No matter; having suitably chastised myself, I go along for a look round and begin the process of joining. It’ll take a few weeks; referral, assessment, a 6 minute walk test and then hopefully I’ll be good to go. In response to a question from the nurse on duty, I happen to mention a recent late night visit from the Gods of Arrhythmia; she’s a bit concerned. Perhaps I should go to A&E? Noooooo.
I understand the concern of healthcare staff, but I’ve lived with this for 3 years now. The pill-in-the-pocket¹ deals with it in a very short time. If I should get accompanying chest pains, then I’ll go to the hospital like a shot.
A couple of days ago I went to see my friend Neil (mandolin player in Fat Freddy’s Cat) for a jam session. For those who are not musically inclined, we do not sit around labouring over fruit-based preserves, but make music instead. It’s the first time I’ve done this in over a year. My fingers are sore from lack of practice but my new(ish) guitar (second-hand last summer) sounds good and I manage to sing a few songs. We resolve to ‘do it again’.
That night, around 1.00am I sense the familiar change in rhythm that signals an ectopic episode. Then my heart races to 125bpm before dropping down to 80. I leave it for a couple of minutes but it drops out of rhythm again so I take the pills and go to sleep. This is the first tachycardic² episode this year. The previous one was at Christmas. I’ve had a few arrhythmias of late – episodes of ectopic heartbeats during the night – but none where my heart rate has risen above 100bpm. Until now.

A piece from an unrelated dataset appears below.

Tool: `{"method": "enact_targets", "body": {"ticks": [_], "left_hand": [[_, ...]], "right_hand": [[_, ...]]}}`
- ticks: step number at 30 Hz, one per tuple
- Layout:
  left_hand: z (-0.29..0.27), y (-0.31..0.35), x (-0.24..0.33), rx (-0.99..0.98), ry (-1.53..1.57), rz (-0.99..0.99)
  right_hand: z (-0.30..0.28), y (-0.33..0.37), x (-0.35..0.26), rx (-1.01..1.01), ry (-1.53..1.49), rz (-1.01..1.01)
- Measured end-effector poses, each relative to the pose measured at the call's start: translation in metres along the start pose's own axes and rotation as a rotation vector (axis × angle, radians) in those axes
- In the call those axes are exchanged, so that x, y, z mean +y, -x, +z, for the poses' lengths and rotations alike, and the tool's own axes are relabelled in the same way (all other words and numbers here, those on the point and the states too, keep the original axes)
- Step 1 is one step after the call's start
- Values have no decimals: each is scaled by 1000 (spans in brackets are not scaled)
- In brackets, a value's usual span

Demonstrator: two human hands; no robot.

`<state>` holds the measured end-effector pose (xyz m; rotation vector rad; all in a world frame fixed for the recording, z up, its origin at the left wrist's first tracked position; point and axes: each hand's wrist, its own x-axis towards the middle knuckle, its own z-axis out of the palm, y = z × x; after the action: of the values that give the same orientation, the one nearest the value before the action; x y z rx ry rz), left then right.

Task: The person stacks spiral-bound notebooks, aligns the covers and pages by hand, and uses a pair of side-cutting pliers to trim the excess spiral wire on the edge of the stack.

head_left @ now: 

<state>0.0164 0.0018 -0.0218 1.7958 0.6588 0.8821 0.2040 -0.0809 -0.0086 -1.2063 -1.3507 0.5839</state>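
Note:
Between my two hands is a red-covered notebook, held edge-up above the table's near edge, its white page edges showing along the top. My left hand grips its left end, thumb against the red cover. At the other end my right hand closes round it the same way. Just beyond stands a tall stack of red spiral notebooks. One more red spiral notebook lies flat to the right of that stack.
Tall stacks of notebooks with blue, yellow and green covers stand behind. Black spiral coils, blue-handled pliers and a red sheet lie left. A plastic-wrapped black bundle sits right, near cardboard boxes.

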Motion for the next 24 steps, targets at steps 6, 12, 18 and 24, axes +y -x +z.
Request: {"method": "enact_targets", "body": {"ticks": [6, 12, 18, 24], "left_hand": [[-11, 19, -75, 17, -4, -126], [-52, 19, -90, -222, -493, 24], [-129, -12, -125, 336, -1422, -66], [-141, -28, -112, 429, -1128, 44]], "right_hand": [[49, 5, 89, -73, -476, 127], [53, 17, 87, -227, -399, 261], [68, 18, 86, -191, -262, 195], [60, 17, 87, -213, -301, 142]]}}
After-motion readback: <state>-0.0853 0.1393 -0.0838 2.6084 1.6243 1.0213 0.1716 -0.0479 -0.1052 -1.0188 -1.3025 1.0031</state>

I recall that something like this has happened before. I mention it to my live-in mathematician; co-incidence? Possibly – possibly not. Checking back in my diary I discover that we had two rehearsals last summer and then played a gig. Each of these events was followed by an arrhythmia. So that’s now four serious attempts at making music and four tachycadic arrhythmias.
She-who-dances-with-equations comes off the fence; this is no coincidence; “were you nervous?” Yes I guess I was. “adrenalin rush?” A surge of adrenalin can certainly elevate heart rate. But why would it happen a few hours later and not at the time? Singing is strenuous – I have to take a break after a couple of songs. But nothing like as strenuous as shifting a cubic metre of gravel from the front of my house to the back, which I did last week. It took 30 wheelbarrow loads – and a couple of days to accomplish – but apart from sore arms and shoulders, I felt no ill-effects.
So what’s going on here? When I sing on my own – no problem. When I sing with others – heart b-b-b-beat. Can it be that simple? Can singing with other people trigger an arrhythmia? In the interests of medical science, I need to do more research. Which means more jam sessions and more gigs. This sort of thing:
Unless the Gods of Arrhythmia are trying to tell me something.